**Problem requirements:** Using the listing below, retype exactly the lines starting at the one with "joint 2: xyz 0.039" and ending at the one with "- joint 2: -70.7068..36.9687", and include both.

Start of Data below

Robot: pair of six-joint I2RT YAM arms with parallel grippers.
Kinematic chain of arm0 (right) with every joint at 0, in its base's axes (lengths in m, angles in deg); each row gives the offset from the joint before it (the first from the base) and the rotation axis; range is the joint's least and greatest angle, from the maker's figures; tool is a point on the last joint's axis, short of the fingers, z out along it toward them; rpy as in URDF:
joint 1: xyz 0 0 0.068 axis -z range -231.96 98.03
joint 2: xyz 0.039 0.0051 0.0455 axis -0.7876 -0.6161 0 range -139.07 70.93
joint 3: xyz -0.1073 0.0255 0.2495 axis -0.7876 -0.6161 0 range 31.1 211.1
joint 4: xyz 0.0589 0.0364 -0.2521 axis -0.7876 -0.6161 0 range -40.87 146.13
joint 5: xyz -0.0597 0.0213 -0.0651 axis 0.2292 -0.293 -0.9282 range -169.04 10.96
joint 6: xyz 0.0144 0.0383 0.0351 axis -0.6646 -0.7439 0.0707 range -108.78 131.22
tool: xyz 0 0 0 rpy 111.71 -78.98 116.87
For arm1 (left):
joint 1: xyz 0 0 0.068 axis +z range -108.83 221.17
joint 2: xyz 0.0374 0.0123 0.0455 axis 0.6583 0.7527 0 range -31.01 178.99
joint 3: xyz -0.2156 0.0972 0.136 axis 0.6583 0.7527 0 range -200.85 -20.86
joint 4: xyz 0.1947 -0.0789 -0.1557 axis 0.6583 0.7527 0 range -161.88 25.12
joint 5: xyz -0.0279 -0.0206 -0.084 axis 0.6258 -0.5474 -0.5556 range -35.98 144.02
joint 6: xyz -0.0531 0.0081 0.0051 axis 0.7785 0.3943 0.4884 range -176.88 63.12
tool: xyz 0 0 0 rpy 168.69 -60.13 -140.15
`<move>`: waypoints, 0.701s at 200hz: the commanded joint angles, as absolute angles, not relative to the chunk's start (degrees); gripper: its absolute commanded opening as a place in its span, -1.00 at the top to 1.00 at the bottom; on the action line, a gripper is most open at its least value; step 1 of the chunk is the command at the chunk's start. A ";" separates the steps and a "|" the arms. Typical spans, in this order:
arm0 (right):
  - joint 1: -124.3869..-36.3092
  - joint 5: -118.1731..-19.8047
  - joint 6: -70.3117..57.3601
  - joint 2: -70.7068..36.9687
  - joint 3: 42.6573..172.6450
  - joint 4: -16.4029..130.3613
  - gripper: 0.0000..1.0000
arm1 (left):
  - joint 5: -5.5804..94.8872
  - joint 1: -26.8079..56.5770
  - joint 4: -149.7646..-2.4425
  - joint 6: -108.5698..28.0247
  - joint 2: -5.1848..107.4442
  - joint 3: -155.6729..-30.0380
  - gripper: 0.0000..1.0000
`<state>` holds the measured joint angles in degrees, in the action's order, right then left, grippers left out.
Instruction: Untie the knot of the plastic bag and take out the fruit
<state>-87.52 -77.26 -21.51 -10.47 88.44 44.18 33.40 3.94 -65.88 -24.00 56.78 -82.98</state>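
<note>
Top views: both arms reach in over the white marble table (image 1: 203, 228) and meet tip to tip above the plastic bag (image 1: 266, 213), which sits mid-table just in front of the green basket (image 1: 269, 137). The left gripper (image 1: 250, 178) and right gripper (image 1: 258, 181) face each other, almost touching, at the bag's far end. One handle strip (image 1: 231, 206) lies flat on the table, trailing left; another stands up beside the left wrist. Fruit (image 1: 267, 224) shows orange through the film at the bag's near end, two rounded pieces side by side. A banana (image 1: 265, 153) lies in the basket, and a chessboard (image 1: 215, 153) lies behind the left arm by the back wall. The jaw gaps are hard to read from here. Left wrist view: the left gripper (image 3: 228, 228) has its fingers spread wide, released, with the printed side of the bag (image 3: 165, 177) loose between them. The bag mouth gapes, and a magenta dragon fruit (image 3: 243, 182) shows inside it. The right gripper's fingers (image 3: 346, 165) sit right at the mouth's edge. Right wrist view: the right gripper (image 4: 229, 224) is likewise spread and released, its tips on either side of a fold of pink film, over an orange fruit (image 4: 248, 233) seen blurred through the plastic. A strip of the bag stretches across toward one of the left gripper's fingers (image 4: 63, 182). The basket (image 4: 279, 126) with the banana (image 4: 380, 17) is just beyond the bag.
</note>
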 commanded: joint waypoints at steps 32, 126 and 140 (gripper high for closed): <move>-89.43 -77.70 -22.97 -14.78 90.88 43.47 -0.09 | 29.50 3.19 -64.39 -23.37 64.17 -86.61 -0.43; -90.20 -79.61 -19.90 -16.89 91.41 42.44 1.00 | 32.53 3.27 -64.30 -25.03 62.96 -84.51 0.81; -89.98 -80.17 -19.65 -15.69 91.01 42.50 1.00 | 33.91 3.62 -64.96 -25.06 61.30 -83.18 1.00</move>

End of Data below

**Finished exercise:**
joint 2: xyz 0.039 0.0051 0.0455 axis -0.7876 -0.6161 0 range -139.07 70.93
joint 3: xyz -0.1073 0.0255 0.2495 axis -0.7876 -0.6161 0 range 31.1 211.1
joint 4: xyz 0.0589 0.0364 -0.2521 axis -0.7876 -0.6161 0 range -40.87 146.13
joint 5: xyz -0.0597 0.0213 -0.0651 axis 0.2292 -0.293 -0.9282 range -169.04 10.96
joint 6: xyz 0.0144 0.0383 0.0351 axis -0.6646 -0.7439 0.0707 range -108.78 131.22
tool: xyz 0 0 0 rpy 111.71 -78.98 116.87
For arm1 (left):
joint 1: xyz 0 0 0.068 axis +z range -108.83 221.17
joint 2: xyz 0.0374 0.0123 0.0455 axis 0.6583 0.7527 0 range -31.01 178.99
joint 3: xyz -0.2156 0.0972 0.136 axis 0.6583 0.7527 0 range -200.85 -20.86
joint 4: xyz 0.1947 -0.0789 -0.1557 axis 0.6583 0.7527 0 range -161.88 25.12
joint 5: xyz -0.0279 -0.0206 -0.084 axis 0.6258 -0.5474 -0.5556 range -35.98 144.02
joint 6: xyz -0.0531 0.0081 0.0051 axis 0.7785 0.3943 0.4884 range -176.88 63.12
tool: xyz 0 0 0 rpy 168.69 -60.13 -140.15
`<move>`: waypoints, 0.701s at 200hz: the commanded joint angles, as absolute angles, not relative to the chunk's start (degrees); gripper: its absolute commanded opening as a place in its span, -1.00 at the top to 1.00 at the bottom; on the action line, a gripper is most open at its least value; step 1 of the chunk is the command at the chunk's start. A ";" separates the steps and a "|" the arms. Typical spans, in this order:
arm0 (right):
  - joint 1: -124.3869..-36.3092
  - joint 5: -118.1731..-19.8047
  - joint 6: -70.3117..57.3601
  - joint 2: -70.7068..36.9687

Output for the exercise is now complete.